# [Exercise]
Only a slice of the listing below is wanted. Retype the lines from the one containing "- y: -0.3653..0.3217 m" through the one containing "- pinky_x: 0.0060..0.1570", exactly, both ends included.

# [Raw data]
_ _ _ _
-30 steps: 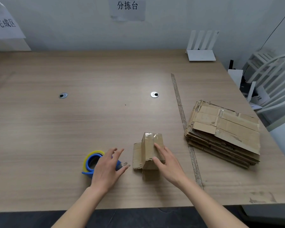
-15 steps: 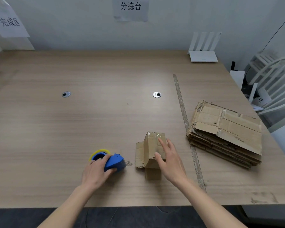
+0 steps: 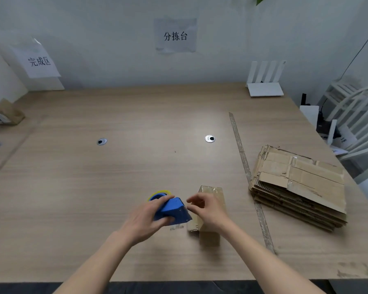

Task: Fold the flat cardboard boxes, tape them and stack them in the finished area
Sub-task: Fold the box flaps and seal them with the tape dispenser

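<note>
A small folded cardboard box with clear tape on its top stands near the table's front edge, its side flaps spread. My left hand grips a blue tape dispenser with a yellow roll, lifted just left of the box. My right hand hovers in front of the box with fingers curled toward the dispenser's front edge; I cannot tell if it pinches tape. A stack of flat cardboard boxes lies to the right.
The wooden table has two round cable holes and a strip of old tape running front to back. A white router stands at the back right, a chair beyond the right edge, a cardboard box at far left.
My left hand lifted the dispenser and brought it right, toward the box. My right hand left the box's top and moved to the dispenser's front edge.
</note>
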The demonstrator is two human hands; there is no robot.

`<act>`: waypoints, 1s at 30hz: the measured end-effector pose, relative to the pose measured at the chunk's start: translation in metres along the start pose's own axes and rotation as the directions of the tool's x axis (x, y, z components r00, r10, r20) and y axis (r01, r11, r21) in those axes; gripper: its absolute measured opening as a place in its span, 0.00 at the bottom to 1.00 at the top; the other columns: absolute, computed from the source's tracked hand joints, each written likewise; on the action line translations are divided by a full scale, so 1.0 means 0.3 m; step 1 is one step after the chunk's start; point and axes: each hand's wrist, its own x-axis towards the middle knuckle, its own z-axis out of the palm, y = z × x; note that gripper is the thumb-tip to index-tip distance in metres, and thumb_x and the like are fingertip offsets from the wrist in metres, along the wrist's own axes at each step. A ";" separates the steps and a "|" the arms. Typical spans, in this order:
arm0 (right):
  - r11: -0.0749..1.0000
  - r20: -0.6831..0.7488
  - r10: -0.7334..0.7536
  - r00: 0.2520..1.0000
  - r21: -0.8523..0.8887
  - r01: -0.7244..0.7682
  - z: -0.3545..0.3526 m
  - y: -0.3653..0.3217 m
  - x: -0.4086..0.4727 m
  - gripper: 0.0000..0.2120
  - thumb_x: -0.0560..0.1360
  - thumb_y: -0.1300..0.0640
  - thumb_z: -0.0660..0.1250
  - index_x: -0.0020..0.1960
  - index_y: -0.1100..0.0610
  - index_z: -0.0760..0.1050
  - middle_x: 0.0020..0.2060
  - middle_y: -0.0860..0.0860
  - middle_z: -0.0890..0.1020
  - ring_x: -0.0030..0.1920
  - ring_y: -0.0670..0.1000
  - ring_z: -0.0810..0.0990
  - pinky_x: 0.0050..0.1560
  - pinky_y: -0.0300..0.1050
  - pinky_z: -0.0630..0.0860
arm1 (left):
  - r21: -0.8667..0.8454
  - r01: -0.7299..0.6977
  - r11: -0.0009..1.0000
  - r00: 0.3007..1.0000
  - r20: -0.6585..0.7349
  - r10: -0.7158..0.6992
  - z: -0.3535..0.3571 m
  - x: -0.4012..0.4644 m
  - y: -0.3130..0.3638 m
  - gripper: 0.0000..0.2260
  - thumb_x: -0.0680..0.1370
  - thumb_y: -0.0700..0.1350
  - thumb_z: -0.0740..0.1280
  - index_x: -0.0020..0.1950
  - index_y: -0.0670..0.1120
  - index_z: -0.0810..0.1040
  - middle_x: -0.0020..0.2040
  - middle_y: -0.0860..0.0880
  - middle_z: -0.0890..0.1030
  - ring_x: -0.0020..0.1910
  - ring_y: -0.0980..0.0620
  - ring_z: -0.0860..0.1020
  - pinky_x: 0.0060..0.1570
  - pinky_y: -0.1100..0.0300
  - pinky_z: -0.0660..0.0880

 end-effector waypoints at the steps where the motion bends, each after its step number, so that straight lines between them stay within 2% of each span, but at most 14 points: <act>1: 1.000 -0.029 0.003 1.000 -0.011 -0.003 -0.009 0.000 -0.004 0.04 0.73 0.57 0.76 0.49 0.52 0.85 0.41 0.44 0.86 0.43 0.38 0.82 0.47 0.32 0.78 | 0.002 -0.005 1.000 1.000 -0.004 0.005 -0.007 0.001 0.007 0.29 0.75 0.63 0.63 0.75 0.66 0.61 0.67 0.65 0.75 0.61 0.58 0.75 0.57 0.57 0.74; 3: 1.000 -0.047 0.004 0.999 -0.019 -0.005 -0.030 0.004 -0.012 0.02 0.74 0.57 0.76 0.46 0.52 0.85 0.39 0.42 0.85 0.41 0.35 0.81 0.43 0.28 0.75 | 0.041 -0.015 0.999 1.000 0.013 0.015 -0.011 0.009 0.028 0.29 0.78 0.62 0.62 0.78 0.66 0.57 0.65 0.63 0.76 0.58 0.56 0.76 0.54 0.58 0.73; 5: 0.999 -0.043 0.034 0.998 -0.019 -0.035 -0.049 0.017 -0.023 0.01 0.75 0.56 0.74 0.45 0.51 0.85 0.38 0.41 0.84 0.40 0.35 0.81 0.43 0.29 0.75 | 0.109 -0.035 0.993 0.999 0.043 0.031 -0.005 0.027 0.059 0.30 0.79 0.65 0.60 0.79 0.66 0.53 0.61 0.59 0.79 0.52 0.54 0.77 0.50 0.59 0.73; 8: 0.985 0.020 0.166 0.986 -0.043 -0.165 -0.109 0.066 -0.040 0.03 0.75 0.54 0.73 0.43 0.51 0.84 0.37 0.45 0.85 0.38 0.40 0.81 0.42 0.35 0.77 | 0.186 -0.058 0.981 0.997 0.054 0.049 0.009 0.066 0.109 0.30 0.75 0.72 0.56 0.76 0.65 0.60 0.55 0.57 0.82 0.48 0.53 0.79 0.46 0.57 0.75; 10: 0.961 0.004 0.272 0.962 0.054 -0.272 -0.185 0.124 -0.063 0.03 0.76 0.56 0.72 0.44 0.55 0.83 0.38 0.51 0.85 0.38 0.45 0.82 0.43 0.41 0.81 | 0.218 -0.047 0.975 0.996 0.082 0.030 0.007 0.094 0.119 0.31 0.72 0.75 0.52 0.72 0.64 0.64 0.52 0.57 0.82 0.45 0.53 0.79 0.44 0.55 0.76; 12: 0.931 -0.042 0.341 0.939 0.155 -0.331 -0.267 0.196 -0.089 0.04 0.77 0.60 0.71 0.44 0.59 0.81 0.36 0.53 0.83 0.35 0.48 0.80 0.45 0.46 0.81 | 0.289 -0.039 0.956 0.995 0.101 0.010 -0.009 0.120 0.118 0.28 0.73 0.74 0.54 0.70 0.64 0.66 0.50 0.56 0.82 0.41 0.53 0.78 0.40 0.57 0.75; 14: 0.920 -0.022 0.375 0.927 0.128 -0.369 -0.299 0.254 -0.111 0.04 0.77 0.61 0.70 0.44 0.61 0.82 0.35 0.53 0.82 0.35 0.47 0.80 0.44 0.46 0.81 | 0.355 -0.050 0.934 0.993 0.117 0.009 -0.026 0.142 0.126 0.25 0.76 0.71 0.57 0.69 0.63 0.67 0.48 0.56 0.82 0.38 0.53 0.76 0.35 0.60 0.69; 17: 0.899 -0.043 0.424 0.905 0.146 -0.414 -0.282 0.301 -0.104 0.04 0.77 0.60 0.71 0.47 0.61 0.82 0.36 0.53 0.83 0.35 0.48 0.82 0.45 0.47 0.83 | 0.392 -0.042 0.919 0.992 0.127 -0.009 -0.024 0.172 0.154 0.24 0.77 0.71 0.58 0.69 0.62 0.69 0.49 0.55 0.82 0.38 0.52 0.74 0.37 0.58 0.67; 22: 0.888 -0.062 0.440 0.896 0.182 -0.423 -0.280 0.339 -0.065 0.04 0.77 0.57 0.71 0.47 0.59 0.81 0.39 0.54 0.84 0.36 0.50 0.84 0.47 0.51 0.85 | 0.417 -0.036 0.908 0.992 0.127 -0.019 -0.006 0.205 0.165 0.25 0.76 0.71 0.58 0.68 0.62 0.70 0.49 0.54 0.83 0.40 0.51 0.77 0.41 0.57 0.72; 26: 0.883 -0.036 0.453 0.891 0.152 -0.443 -0.275 0.350 -0.069 0.03 0.78 0.60 0.69 0.47 0.59 0.81 0.41 0.54 0.83 0.37 0.49 0.83 0.42 0.44 0.82 | 0.440 -0.035 0.898 0.991 0.134 -0.027 0.018 0.215 0.173 0.24 0.76 0.71 0.58 0.68 0.62 0.71 0.49 0.54 0.83 0.38 0.52 0.74 0.37 0.57 0.68; 30: 0.866 -0.015 0.488 0.873 0.129 -0.482 -0.237 0.376 -0.077 0.03 0.77 0.57 0.70 0.46 0.56 0.81 0.41 0.53 0.85 0.37 0.49 0.84 0.49 0.50 0.84 | 0.470 -0.038 0.882 0.989 0.145 -0.034 0.044 0.221 0.155 0.25 0.75 0.73 0.57 0.67 0.63 0.70 0.48 0.55 0.83 0.40 0.51 0.78 0.40 0.56 0.73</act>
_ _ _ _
# [Task result]
  - y: -0.3653..0.3217 m
  - x: -0.4086..0.4727 m
  - gripper: 0.0000..0.2120
  - thumb_x: -0.0560..0.1360
  - thumb_y: -0.1300..0.0640
  - thumb_z: -0.0660..0.1250
  - index_x: -0.0020..0.1960
  - index_y: -0.1100..0.0610
  - index_z: -0.0760..0.1050
  - middle_x: 0.0020..0.2060
  - middle_y: -0.0860..0.0860
  - middle_z: -0.0890..0.1020
  - ring_x: -0.0030..0.1920
  - ring_y: -0.0670..0.1000
  - ring_z: -0.0810..0.0990
  - pinky_x: 0.0050..0.1560
  - pinky_y: -0.0300..0.1050
  - pinky_z: -0.0630..0.0860
arm1 (left):
  - r21: -0.8667..0.8454
  - r01: -0.7299..0.6977
  - r11: -0.0009..1.0000
  - r00: 0.3007..1.0000
  - r20: -0.6585..0.7349
  - r10: -0.7158..0.6992
  - z: -0.3535..0.3571 m
  - x: -0.4012..0.4644 m
  - y: -0.3130..0.3638 m
  - gripper: 0.0000..0.2260
  - thumb_x: -0.0680..0.1370
  - thumb_y: -0.0700..0.1350
  - thumb_z: -0.0740..0.1280
  - index_x: -0.0020..0.1950
  - index_y: -0.0670..0.1120
  - index_z: -0.0810..0.1040
  - middle_x: -0.0020..0.2040
  - middle_y: -0.0860..0.0880
  - middle_z: -0.0890..0.1030
  - ring_x: -0.0020..0.1910
  - ring_y: -0.0980..0.0620
  - ring_z: -0.0860..0.1020
  - pinky_x: 0.0060..0.1570

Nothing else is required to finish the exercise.